St. Charles County juries show strong cultural attachment to the death penalty
In the wake of jury's death sentence from St. Charles, advocates point to declining public support & judge's authority to choose life
by Elyse Max, Executive Director of Missourians for Alternatives to the Death Penalty
While the executive branch is busy scheduling back-to-back executions, everyday Missourians (potential jurors) are moving away from viewing the death penalty as an appropriate punishment. Missouri had not had a death sentence since January 2018 when Judge Montjoy in Greene County overrode a deadlocked jury and sentenced Craig Woods to death. No judge has not upheld a jury sentencing of death since 2013 in Laclede County. According to pollsters, approval of the death penalty is the lowest it has been in half a century. That is except in St. Charles County, where twice this year, jurors voted unanimously to impose the ultimate punishment.
Just this week, on October 4th, St. Charles County jurors chose to sentence Darren Emery to death on four counts of first-degree murder. Prosecutors claimed he was a mastermind and that jurors needed to “send a message” that St. Charles won’t “tolerate this in any way.” The defense argued that Emery was mentally deficient, diagnosed with borderline personality disorder, and was in a “dreamlike state” during the crime. Witnesses for the defense included Emery’s mother, Ella Jo Roe, his father, Richard Emery, and other loved ones, who spoke about Darren’s caring nature and how unexpected what happened on that fateful night in 2018. After less than two hours of deliberation, jurors came back with a verdict recommending the state muder of Darren Emery.
Just last April, St. Charles County jurors voted unanimously to recommend a sentence of death for Marvin Rice. It was Missouri’s first jury recommendation of a death sentence in nine years. At the sentencing hearing, Judge Daniel Pelikan reduced Rice’s sentence to life. Missouri law authorizes judges “to reduce the punishment… if it finds that the punishment is excessive.” Judge Pelikan issued no written opinion, but an email from Rice’s trial attorney noted that he had found that the mitigating circumstances substantially outweighed the aggravating circumstances presented by the prosecution. More plainly, the jury got it wrong; the death penalty would be an excessive punishment in light of the evidence presented in court.

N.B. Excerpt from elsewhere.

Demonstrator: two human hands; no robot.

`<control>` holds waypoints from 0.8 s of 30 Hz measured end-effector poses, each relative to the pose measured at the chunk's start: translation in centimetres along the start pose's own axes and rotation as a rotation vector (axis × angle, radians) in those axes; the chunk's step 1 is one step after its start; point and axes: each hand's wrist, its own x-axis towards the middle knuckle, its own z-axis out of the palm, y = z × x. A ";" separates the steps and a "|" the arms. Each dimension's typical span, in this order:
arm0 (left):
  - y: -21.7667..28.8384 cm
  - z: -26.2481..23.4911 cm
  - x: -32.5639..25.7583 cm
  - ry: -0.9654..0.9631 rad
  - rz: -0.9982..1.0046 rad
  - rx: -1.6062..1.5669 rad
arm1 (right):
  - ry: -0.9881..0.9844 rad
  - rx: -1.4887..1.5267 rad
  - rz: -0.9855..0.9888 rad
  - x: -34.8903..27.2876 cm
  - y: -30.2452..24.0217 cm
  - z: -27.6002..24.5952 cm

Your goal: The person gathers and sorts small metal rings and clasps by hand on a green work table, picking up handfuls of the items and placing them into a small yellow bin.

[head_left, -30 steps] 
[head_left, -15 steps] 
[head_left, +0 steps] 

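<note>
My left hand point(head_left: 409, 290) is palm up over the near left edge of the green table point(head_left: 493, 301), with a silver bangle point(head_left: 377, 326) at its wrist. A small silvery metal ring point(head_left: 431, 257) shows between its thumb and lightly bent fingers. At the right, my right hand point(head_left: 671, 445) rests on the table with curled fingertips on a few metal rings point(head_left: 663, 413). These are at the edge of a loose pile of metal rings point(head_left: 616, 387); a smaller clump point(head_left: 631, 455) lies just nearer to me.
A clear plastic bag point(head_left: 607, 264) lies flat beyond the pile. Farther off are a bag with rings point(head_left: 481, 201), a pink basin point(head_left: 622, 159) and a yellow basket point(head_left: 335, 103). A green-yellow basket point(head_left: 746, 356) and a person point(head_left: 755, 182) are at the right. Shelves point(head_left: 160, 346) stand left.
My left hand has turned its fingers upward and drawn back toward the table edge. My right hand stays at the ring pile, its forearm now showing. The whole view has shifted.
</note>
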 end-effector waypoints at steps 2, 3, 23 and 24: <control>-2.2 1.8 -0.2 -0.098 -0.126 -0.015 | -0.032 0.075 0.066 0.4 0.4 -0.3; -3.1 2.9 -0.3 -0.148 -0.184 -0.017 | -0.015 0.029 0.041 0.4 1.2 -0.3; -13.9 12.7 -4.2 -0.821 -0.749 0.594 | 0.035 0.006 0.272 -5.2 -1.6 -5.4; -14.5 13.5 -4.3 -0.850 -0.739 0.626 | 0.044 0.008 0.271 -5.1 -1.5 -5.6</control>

Much research has been done on capital juries, and the inherent biases of the “death qualification,” which requires jurors' fitness to serve in death-eligible cases, depends on their views on capital punishment. For example, jurors opposed to the death penalty are disqualified from service in capital cases, and those who serve are inherently biased toward the prosecution. Judge Pelikan is not the first justice to note that a jury was not able to weigh the facts in a capital case, instead believing they were there to perform the duty of giving the harshest punishment possible.
[Jury selection in death penalty cases] creates an atmosphere in which jurors are likely to assume that their primary task is to determine the penalty for a presumptively guilty defendant. -Justice John Paul Stevens, 2005
As Judge Micheal Fargas read the sentence of death, tears filled the eyes on both sides of the courtroom. The ultimate sentence will explicitly link the victims’ families for the next 20-30 years. Over time, any hopes for closure dissipate. The cycle of violence and trauma will be prolonged and in the public eye until Emery dies in jail or until the state kills him. And when he finally completes his sentence, the only thing gained is more victims.
Emery is scheduled for sentencing in St. Charles County Court in Division 4 on November 3rd. Judge Fargas can decide that the facts of the case do not warrant the ultimate punishment, or he can uphold the jury's recommendation and continue the cycle of violence.